What is being asked: In the entries below, identify every line with the string "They" and copy it.

[Opening Given data section]

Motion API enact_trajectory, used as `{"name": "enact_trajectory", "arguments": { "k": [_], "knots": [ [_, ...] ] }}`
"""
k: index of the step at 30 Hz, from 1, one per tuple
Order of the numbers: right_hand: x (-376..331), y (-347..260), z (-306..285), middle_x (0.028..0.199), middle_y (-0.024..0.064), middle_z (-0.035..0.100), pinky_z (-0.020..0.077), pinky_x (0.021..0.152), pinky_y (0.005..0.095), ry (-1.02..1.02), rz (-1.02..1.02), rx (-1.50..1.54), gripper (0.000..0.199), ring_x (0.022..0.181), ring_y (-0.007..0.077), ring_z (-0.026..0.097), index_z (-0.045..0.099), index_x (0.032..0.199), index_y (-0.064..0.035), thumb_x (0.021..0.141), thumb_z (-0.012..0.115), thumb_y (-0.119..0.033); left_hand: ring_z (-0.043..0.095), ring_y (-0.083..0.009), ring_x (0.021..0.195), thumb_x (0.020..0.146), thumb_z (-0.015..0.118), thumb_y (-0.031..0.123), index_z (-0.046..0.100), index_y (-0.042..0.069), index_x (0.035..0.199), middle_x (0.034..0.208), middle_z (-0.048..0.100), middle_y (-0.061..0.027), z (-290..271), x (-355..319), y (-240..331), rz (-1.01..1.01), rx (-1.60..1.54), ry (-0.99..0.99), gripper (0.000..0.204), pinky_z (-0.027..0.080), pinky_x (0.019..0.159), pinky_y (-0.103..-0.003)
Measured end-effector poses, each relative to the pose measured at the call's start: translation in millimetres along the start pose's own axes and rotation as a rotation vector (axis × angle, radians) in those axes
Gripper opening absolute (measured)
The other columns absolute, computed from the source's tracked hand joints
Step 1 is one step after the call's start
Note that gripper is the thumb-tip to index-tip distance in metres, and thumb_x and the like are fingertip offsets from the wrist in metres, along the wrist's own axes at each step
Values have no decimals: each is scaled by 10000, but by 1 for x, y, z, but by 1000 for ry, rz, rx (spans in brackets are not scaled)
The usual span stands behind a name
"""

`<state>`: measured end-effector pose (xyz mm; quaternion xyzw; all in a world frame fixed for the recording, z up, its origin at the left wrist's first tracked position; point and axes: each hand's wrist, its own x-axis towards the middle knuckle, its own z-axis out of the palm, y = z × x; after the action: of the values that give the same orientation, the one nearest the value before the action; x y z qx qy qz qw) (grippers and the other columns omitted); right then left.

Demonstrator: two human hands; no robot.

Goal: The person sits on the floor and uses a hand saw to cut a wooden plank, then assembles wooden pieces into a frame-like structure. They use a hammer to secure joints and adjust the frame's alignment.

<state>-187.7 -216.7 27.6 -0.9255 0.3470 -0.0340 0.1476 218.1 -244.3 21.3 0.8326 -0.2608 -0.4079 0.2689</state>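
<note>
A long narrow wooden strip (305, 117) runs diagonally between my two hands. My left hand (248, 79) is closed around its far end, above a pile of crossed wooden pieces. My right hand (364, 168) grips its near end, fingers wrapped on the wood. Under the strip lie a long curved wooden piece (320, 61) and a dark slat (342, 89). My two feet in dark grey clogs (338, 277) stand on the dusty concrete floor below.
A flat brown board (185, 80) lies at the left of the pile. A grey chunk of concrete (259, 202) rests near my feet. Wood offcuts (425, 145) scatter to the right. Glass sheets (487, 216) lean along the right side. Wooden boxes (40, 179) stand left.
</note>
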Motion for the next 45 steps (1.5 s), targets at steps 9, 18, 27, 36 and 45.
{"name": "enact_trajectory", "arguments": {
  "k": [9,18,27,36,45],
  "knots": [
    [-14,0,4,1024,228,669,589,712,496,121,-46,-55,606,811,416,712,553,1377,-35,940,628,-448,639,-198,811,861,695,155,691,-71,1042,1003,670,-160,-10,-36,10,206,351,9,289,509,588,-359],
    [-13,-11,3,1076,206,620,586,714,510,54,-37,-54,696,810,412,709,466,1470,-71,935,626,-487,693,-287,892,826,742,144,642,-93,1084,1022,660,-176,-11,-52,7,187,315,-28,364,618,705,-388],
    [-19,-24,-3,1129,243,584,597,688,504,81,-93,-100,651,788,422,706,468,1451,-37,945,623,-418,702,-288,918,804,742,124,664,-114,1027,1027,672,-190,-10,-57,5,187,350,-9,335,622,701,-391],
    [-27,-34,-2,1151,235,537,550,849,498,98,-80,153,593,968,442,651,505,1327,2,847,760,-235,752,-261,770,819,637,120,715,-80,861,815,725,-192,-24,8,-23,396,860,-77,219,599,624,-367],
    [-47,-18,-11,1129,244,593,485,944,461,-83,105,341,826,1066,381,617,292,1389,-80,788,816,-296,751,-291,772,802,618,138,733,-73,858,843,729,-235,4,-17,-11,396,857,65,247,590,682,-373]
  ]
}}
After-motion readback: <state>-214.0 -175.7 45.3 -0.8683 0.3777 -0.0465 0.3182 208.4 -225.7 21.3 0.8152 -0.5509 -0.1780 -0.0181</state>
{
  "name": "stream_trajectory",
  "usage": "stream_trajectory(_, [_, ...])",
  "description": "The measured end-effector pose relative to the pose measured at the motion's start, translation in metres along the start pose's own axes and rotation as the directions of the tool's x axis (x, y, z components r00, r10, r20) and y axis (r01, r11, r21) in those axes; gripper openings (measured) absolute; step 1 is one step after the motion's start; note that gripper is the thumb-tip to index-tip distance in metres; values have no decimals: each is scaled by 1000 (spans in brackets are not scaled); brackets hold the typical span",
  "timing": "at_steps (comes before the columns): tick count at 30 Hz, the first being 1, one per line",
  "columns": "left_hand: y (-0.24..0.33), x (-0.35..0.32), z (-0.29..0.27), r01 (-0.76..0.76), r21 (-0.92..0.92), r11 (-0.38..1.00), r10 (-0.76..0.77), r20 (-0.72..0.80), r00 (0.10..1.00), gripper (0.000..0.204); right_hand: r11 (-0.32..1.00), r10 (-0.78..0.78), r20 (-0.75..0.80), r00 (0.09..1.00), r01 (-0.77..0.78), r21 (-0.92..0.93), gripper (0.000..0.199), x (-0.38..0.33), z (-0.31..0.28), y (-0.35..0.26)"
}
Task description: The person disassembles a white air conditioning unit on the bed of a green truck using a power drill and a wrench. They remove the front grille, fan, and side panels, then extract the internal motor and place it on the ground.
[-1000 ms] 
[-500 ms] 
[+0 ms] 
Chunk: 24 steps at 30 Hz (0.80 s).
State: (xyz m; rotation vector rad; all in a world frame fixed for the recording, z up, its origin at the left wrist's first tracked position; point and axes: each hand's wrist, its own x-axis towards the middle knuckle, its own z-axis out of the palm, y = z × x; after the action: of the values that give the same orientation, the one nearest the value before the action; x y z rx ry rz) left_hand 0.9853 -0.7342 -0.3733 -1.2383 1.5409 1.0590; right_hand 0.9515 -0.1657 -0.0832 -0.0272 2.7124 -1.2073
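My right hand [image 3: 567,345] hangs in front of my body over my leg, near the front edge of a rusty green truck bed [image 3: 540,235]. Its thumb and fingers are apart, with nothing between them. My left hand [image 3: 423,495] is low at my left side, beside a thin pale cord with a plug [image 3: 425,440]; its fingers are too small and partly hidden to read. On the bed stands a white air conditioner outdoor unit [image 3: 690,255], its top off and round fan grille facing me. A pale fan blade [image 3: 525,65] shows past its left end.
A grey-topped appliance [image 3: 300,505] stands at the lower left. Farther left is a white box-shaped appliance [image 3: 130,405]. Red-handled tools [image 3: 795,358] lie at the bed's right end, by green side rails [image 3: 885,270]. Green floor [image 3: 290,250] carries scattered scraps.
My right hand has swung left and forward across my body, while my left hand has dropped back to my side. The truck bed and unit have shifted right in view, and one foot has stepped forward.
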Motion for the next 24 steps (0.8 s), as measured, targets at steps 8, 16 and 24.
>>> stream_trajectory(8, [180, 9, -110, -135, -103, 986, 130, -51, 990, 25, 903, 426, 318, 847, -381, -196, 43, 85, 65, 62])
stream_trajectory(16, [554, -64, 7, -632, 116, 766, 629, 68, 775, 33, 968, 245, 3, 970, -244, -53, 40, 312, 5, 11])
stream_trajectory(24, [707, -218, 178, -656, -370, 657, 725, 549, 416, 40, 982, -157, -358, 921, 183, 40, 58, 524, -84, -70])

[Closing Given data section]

Response:
Goal: The person sits on the floor and uses a hand saw to cut a wooden plank, then assembles wooden pieces into a frame-like structure. They use a hammer to secure joints and adjust the frame's alignment.
Task description: The person disassembles a white air conditioning unit on the bed of a green truck using a power drill and a wrench. They remove the front grille, fan, and side panels, then extract the internal motor and place it on the ground.

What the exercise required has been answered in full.